The British economy grew by 0.3 per cent in the first quarter of 2015, the slowest quarterly growth for two years. The Institute for Fiscal Studies pointed out many absurdities in party election promises, noting that most people would see tax and benefit changes that reduced their income; it said that the Conservative and Liberal Democrat plan to increase the personal allowance to £12,500 would not help the 44 per cent of people who now pay no tax, that Labour’s promised 10p tax band would be ‘worth a princely 50 pence a week to most income-tax payers’ and that it could not be sure whether the reintroduction of a 50p rate for high earners would raise any extra money for the Treasury. A trial for handling stolen goods was stopped when it was discovered that Cumbria police had mistakenly sold the bicycle in question.

Opinion polls showed the two largest parties still close, as they had been all year, the Lib Dems not much changed and Ukip down a touch. In Scotland, the Scottish National Party gained more than 50 per cent support in opinion polls, which could leave Labour and the Liberal Democrats with one seat each there out of 59, and the Conservatives with none. ‘I really feel so passionately about this election,’ shouted David Cameron, the Conservative leader, in a speech made with his coat off and his sleeves rolled up, declaring that seeing entrepreneurs start new businesses ‘really pumps me up’. In this condition he announced that he would pass a law forbidding himself from raising income tax, national insurance or VAT. Ed Miliband, the Labour leader, put on a Cockney accent to be interviewed by the comedian Russell Brand on his YouTube channel.
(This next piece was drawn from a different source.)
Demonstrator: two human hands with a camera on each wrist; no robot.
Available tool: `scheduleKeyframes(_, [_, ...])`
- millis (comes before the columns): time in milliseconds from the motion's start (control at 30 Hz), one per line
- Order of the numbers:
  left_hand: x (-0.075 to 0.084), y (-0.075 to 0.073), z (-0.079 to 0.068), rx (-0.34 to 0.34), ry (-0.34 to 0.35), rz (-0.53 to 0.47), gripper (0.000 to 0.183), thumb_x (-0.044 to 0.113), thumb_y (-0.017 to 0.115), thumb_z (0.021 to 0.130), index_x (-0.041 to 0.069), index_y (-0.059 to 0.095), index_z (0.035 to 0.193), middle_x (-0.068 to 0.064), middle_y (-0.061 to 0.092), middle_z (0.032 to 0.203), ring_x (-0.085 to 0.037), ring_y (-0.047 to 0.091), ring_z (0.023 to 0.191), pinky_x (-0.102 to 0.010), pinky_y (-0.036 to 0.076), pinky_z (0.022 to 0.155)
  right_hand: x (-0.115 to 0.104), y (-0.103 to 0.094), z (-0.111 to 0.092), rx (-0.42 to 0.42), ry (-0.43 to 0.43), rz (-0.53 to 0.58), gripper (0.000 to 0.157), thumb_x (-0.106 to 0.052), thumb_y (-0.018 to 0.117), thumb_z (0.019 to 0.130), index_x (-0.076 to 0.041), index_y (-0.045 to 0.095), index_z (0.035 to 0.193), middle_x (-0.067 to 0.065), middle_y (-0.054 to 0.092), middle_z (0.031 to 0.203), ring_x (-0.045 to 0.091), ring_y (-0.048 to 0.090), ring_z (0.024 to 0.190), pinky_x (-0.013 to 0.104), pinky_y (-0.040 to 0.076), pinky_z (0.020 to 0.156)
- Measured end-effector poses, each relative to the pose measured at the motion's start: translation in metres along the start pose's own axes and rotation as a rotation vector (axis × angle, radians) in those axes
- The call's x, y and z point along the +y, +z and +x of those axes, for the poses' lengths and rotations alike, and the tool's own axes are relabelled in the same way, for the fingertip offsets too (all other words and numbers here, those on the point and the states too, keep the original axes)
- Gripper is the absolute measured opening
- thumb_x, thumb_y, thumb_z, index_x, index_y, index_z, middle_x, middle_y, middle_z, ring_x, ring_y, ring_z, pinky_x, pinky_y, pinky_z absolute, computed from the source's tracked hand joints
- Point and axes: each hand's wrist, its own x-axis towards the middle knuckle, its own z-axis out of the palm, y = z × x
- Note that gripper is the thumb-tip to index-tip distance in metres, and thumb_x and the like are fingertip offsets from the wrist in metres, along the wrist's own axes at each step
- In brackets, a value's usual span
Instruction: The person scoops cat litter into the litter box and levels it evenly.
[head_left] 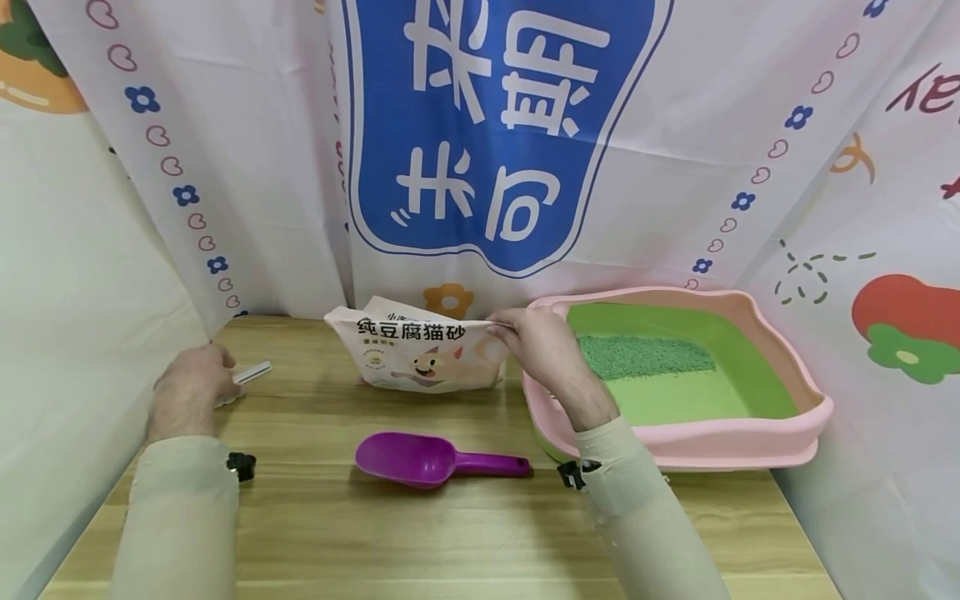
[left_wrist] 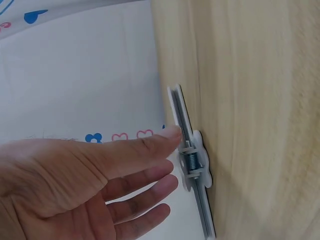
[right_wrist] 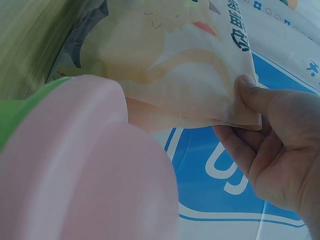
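Observation:
My left hand [head_left: 197,379] is at the left end of the table, at a long, light-coloured bag clip [left_wrist: 191,160] with a metal spring. In the left wrist view the thumb tip lies over the clip, and the other fingers curl close beside it. The index finger is mostly hidden. With thumb and fingers, my right hand [head_left: 536,342] pinches the top right corner of a cat litter bag [head_left: 427,358]. This pale bag stands upright at the back, its top flap folded, with Chinese lettering and a cartoon cat on the front.
A purple scoop [head_left: 416,460] lies in front of the bag, its handle to the right. On the right sits a litter box with a pink rim [head_left: 742,437] and green base, green granules [head_left: 645,357] inside. Printed cloth [head_left: 285,167] hangs behind the wooden table [head_left: 337,542].

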Motion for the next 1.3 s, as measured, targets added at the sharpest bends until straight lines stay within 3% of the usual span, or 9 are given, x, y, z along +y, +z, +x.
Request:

An Egyptian court sentenced Mike Coupe, the chief executive of Sainsbury’s, in absentia to two years’ imprisonment on strange charges of seizing cheques.


Len Blavatnik, the owner of Warner Music, was said to be the richest of Britain’s 117 billionaires, with a fortune of £13.2 billion. Richard West, the journalist and writer, a regular contributor to The Spectator, died, aged 84. The ventriloquist Keith Harris, who performed with Orville, a green duck wearing a nappy, died, aged 67. Kensington and Chelsea council told a woman who had painted her house with red stripes to repaint it. On the daytime television game Countdown, Myleene Klass made an eight-letter word, gobshite.

Abroad

Nepal was hit by an earthquake of 7.8 magnitude which killed more than 5,000. Many more were left without shelter, water and food. The earthquake set off avalanches on Mount Everest that killed 18 climbers. British Army Gurkhas were among those who brought aid. It was hard to reach isolated villages. In Afghanistan, a landslide swept through a village in Khawahan district, killing at least 52.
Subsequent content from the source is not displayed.